Let’s be frank. David isn’t trying to be prophetic. He’s too upset about people in his own life for that. He’s praying that God would strike down one of his enemies, and that he’d do it with style. He’s asking God to create a vacant position, not asking for wisdom about how to fill one. This is about vengeance, plain and simple. So how did Peter get what he did out of it? Not with hermeneutics, that’s for sure. My guess is that he was reading the Psalms that morning, looking for a word from God—and when he saw this verse, God impressed something on his heart like, “Peter, I have been betrayed by one of my friends too—in this case, by Judas. His place among the twelve is vacant. Replace him.”

And so they did. By allowing the Holy Spirit to use a verse to speak to them without being bound by the author’s original intent, the context, flow, Hebrew word definitions, grammar, or syntax. And God will do the same for you… Often.

Now, he won’t lead you to do anything immoral. He won’t create new theologies that way. Truth is set, and it’s eternal. But in applying the word, don’t be surprised to see him using scripture in all kinds of unique and delightful ways that can never be repeated or boiled down into a principle to bank on.

One day a couple of years back, after I had lost my job as a youth pastor in a growing church, God told me to read the story of Noah. So I did. And I look, look, look, looked. And I noticed that the story of Noah is full of dates. The day the flood came. The day God closed the door. The day the rain stopped. The day the first dove was sent. And came back. And the second. And the third. And the day the ark came to rest on the mountain. The day they walked out onto dry land. Lots of dates!

And I sensed God saying, “You are in a kind of ark right now too, waiting on me for deliverance and guidance.” More to the point, I also felt him lead me to look at the dates. To line up the first date with the day I lost my job. So I did. And then forgot about the whole thing…

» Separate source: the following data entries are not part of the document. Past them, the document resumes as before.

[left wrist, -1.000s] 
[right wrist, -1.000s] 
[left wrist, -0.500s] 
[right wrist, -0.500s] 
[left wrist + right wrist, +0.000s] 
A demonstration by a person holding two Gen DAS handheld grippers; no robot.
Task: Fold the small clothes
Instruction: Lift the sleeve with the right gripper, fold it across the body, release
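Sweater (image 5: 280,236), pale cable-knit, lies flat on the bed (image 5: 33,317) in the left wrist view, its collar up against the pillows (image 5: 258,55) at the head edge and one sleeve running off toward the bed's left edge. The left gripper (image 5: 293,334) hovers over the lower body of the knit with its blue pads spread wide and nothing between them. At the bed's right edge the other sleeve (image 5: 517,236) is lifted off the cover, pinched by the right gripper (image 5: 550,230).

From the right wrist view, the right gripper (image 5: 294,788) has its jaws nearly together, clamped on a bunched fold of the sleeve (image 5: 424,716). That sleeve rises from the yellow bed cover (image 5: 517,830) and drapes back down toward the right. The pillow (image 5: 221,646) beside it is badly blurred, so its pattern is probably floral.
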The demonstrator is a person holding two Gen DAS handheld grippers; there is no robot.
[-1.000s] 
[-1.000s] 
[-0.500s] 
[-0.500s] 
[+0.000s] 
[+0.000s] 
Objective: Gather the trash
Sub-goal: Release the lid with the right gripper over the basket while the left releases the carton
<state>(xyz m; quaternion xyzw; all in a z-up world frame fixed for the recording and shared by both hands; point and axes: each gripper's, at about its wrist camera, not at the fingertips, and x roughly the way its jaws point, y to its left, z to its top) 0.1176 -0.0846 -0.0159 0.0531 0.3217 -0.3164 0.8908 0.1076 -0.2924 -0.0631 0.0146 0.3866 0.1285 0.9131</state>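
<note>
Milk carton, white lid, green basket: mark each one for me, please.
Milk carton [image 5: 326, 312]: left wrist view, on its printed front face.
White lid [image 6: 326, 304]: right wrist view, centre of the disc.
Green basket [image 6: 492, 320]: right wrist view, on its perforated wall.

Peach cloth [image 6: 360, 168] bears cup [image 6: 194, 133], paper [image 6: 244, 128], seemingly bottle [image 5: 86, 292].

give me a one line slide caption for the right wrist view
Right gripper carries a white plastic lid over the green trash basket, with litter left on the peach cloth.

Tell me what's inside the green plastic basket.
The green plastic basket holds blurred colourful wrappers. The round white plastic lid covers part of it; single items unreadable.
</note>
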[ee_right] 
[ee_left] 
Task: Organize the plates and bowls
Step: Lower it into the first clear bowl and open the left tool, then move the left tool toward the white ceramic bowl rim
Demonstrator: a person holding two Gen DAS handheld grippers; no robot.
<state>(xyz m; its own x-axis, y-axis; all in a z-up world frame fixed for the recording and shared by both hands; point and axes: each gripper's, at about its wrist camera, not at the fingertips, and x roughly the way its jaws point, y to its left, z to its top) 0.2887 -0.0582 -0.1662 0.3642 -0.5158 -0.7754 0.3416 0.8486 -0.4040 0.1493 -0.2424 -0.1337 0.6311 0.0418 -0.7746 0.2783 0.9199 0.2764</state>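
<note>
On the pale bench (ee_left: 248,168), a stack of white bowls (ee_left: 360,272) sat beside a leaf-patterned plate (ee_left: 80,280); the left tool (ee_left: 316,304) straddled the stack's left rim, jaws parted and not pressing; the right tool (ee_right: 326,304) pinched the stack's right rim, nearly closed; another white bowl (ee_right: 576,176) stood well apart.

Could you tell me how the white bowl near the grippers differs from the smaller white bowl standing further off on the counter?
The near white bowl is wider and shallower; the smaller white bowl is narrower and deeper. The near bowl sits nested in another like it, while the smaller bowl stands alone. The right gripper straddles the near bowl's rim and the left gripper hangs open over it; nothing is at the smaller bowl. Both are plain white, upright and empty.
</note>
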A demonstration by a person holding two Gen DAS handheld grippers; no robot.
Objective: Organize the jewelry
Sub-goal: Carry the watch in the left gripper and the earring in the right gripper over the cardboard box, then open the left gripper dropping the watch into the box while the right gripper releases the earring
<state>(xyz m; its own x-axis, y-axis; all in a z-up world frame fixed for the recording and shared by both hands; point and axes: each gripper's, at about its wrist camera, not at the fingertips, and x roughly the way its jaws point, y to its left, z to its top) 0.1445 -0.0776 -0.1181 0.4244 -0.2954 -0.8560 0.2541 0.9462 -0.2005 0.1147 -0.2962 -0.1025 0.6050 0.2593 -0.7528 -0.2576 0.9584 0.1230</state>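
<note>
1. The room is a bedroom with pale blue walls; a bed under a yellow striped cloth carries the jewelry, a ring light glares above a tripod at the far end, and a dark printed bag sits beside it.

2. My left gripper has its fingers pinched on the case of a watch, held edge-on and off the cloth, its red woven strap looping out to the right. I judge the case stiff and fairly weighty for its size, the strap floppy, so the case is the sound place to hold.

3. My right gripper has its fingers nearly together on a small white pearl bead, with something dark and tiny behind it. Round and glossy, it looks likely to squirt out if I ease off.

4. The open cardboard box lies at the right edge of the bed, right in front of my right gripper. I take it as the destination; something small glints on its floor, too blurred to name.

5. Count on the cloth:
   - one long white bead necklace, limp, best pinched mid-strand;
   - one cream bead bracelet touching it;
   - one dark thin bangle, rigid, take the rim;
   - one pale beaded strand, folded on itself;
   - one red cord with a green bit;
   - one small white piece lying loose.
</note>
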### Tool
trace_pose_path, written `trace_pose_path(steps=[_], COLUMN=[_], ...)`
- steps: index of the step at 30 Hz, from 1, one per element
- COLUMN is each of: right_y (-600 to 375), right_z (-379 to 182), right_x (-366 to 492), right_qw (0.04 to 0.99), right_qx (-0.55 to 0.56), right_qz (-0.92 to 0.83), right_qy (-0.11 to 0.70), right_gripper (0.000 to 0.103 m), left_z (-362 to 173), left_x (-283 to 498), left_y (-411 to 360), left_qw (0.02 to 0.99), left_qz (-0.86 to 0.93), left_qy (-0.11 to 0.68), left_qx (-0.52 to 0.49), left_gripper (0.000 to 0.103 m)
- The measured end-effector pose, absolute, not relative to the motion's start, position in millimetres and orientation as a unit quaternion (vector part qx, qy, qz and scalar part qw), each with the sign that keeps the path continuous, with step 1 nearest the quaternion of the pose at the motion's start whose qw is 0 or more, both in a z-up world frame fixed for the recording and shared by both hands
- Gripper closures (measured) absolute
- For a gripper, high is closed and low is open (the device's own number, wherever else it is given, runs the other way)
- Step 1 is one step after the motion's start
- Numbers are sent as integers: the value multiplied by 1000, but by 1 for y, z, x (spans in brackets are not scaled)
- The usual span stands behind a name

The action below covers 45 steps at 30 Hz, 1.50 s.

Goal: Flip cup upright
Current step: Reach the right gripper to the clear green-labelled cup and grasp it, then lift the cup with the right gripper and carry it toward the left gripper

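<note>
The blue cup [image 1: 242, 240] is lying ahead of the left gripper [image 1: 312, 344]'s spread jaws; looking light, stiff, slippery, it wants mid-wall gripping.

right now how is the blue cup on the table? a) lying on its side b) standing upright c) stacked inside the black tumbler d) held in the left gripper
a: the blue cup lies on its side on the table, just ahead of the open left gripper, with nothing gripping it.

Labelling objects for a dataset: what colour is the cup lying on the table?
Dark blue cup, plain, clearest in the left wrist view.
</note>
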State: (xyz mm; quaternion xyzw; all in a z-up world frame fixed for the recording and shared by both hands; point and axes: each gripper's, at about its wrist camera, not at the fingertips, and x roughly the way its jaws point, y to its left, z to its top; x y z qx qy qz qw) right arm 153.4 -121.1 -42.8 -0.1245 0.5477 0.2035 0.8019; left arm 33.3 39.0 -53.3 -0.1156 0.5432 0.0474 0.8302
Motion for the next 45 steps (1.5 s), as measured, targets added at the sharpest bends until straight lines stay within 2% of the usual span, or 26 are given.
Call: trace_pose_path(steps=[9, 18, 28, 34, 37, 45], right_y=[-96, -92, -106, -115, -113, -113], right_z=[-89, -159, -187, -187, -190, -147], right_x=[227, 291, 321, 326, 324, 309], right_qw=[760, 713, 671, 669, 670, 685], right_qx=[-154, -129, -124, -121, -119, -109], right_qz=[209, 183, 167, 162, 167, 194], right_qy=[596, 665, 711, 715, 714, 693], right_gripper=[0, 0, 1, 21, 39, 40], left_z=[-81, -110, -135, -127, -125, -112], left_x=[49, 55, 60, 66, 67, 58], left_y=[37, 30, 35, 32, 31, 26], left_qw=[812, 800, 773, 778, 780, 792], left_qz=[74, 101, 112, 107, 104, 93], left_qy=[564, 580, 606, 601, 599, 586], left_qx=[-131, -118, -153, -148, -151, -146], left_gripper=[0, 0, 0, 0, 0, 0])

Until later that year. Until I remembered the dates. “The seventeenth day of the second month…” and so-forth. And cross-referenced them with what I had recorded in my prayer journal that year. And realized that every major date in Noah’s story had an equivalent in my own life. Like the day the dove and raven were sent out. That was the very day I sent out a resume. The day the dove returned with the olive leaf was the day I received first word of what would become my next ministry assignment. And the day after Noah came out of the ark with his family was the day we moved our family to the new town to begin our ministry there.

Whoah.

Now, you might be worried about where this all leads us. Doesn’t it open us up to all kinds of relativism? Everyone can interpret what they want, now? No, they can’t. I’ve been pretty clear about all that. No new theology. No contradicting what’s already written. Test it with other believers. But it is what it is.